▸ EXERCISE REQUIREMENTS: Among the lines below, tally those that contain "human" and respond with the total only.

:: INPUT FOR THIS TASK

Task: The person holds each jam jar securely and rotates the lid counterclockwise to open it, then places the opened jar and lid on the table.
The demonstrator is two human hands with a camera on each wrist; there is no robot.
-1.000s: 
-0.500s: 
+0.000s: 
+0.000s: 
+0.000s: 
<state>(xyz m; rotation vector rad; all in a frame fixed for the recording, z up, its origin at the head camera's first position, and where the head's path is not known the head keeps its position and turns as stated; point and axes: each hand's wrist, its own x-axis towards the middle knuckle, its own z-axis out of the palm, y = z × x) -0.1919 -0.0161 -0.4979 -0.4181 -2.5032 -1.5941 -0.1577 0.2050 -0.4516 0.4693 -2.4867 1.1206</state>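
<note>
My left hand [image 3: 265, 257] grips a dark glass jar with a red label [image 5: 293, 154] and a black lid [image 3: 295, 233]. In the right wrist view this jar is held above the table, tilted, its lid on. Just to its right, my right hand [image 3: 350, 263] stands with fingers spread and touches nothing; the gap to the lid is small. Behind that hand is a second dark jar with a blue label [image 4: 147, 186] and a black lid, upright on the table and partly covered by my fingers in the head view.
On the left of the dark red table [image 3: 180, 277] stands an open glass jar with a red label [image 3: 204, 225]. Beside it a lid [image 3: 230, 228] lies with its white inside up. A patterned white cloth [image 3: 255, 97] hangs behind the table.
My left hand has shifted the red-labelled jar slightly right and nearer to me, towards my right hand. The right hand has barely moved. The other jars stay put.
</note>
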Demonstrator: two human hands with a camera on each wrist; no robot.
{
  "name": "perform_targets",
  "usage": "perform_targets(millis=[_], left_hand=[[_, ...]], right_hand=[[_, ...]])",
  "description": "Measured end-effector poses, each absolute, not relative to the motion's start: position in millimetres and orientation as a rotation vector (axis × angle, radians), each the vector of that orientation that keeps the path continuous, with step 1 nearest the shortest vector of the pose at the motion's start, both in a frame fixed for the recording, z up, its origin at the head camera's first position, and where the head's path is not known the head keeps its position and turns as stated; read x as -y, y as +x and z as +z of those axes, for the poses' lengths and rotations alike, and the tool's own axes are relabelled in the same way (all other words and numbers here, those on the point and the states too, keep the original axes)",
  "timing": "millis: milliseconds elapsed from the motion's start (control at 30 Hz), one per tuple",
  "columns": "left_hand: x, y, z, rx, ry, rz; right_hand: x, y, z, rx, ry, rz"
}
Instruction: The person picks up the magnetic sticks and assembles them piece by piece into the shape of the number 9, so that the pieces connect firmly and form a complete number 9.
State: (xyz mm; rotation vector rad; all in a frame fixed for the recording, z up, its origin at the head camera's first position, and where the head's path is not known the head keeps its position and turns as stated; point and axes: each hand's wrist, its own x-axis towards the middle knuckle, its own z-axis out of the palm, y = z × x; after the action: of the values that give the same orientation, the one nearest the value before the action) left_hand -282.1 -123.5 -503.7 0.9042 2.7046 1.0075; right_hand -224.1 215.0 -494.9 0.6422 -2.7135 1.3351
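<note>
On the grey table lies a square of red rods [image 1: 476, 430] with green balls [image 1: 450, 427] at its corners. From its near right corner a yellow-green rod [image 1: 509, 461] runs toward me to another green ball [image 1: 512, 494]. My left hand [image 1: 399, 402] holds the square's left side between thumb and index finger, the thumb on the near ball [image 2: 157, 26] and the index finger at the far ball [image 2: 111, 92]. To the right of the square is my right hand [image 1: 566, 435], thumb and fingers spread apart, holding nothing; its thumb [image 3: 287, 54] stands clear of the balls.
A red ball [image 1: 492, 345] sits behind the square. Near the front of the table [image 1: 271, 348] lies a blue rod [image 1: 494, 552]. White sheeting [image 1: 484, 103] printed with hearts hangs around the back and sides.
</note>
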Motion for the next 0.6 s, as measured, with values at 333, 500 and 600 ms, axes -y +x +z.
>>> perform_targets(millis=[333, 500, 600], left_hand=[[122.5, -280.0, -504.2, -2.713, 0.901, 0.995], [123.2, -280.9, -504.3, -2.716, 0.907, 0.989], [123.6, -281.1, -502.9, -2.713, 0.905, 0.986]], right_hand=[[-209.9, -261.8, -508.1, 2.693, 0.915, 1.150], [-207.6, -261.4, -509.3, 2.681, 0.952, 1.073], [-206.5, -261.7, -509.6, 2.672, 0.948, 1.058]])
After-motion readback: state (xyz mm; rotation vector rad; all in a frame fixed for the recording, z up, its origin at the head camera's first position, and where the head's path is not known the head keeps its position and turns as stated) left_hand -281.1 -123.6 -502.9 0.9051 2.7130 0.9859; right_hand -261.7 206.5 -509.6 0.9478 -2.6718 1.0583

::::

▸ ANSWER BOX: 2